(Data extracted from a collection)
%%

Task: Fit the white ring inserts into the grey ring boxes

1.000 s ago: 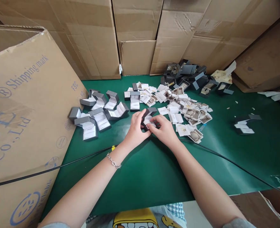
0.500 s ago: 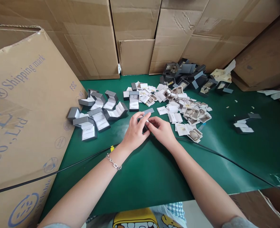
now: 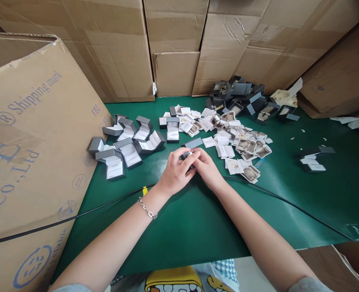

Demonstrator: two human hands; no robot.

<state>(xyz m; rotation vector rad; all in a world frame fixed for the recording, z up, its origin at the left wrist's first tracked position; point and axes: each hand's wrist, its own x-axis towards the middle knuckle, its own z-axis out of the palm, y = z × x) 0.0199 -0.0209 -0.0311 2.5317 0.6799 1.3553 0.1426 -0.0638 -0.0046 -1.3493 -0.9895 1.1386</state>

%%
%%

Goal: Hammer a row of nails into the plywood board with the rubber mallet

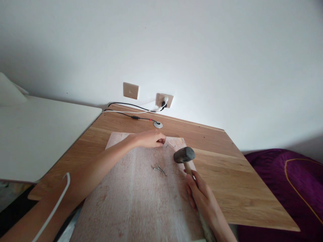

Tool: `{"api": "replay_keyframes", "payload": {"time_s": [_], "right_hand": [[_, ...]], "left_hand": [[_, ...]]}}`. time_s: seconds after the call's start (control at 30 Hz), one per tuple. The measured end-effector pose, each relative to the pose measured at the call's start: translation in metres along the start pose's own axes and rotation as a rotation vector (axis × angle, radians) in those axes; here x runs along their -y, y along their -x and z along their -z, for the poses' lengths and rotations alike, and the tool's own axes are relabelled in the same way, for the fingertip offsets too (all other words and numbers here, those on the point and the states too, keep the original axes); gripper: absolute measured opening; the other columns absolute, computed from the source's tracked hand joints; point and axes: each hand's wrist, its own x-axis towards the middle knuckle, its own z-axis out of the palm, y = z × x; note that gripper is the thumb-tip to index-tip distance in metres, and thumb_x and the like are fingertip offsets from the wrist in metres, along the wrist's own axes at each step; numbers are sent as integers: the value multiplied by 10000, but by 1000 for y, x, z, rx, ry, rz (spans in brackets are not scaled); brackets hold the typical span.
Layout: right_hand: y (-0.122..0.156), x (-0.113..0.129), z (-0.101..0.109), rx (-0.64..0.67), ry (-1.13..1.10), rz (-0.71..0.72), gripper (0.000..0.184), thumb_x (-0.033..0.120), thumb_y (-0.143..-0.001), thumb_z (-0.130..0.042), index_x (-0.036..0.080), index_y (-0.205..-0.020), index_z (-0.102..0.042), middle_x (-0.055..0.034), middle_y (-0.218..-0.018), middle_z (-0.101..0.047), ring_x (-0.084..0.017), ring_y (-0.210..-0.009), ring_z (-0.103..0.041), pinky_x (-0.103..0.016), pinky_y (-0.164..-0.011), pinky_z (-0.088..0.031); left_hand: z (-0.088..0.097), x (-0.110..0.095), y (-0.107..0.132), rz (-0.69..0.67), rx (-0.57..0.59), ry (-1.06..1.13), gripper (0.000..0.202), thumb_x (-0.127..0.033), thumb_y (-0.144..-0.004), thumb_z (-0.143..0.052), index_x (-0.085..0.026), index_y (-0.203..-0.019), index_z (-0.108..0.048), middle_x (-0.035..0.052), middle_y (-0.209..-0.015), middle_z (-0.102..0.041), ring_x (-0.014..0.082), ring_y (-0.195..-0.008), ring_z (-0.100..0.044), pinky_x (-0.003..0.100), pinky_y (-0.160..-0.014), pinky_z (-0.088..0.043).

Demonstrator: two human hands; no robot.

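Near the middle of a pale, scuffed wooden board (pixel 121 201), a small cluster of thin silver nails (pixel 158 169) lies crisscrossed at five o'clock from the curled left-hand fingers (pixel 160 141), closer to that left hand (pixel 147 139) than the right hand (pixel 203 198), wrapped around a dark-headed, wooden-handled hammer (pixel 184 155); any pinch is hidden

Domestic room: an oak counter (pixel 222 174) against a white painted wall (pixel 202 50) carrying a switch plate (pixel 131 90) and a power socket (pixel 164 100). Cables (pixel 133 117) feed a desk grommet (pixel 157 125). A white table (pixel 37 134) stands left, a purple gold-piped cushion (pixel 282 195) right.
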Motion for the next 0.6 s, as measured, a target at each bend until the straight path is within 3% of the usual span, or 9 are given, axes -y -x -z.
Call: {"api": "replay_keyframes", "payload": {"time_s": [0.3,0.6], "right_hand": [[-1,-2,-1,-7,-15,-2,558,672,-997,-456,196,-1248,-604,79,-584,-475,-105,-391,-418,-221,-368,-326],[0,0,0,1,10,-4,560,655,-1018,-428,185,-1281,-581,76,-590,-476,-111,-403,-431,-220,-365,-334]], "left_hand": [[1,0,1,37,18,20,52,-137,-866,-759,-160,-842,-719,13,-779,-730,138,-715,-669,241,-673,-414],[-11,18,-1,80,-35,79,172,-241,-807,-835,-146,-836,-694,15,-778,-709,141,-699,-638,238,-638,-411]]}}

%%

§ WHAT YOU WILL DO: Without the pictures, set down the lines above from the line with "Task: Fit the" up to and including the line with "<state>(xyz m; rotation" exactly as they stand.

§ SOLUTION FOR THIS PROBLEM:
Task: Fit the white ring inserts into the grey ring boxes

1.000 s ago: 
0.500 s ago: 
now: 

Demonstrator: two human hands; no robot.

<state>(xyz m; rotation vector rad; all in a world frame fixed for the recording, z up, its origin at the left wrist's first tracked position; point and axes: each hand's wrist, its own x-axis towards the middle knuckle, its own z-axis out of the palm, y = z × x) 0.0199 -0.0209 -0.0311 2.5317 0.6799 1.3553 0.1426 -0.0638 -0.0046 -1.3493 -0.9895 1.1386</state>

The requested output is now complete.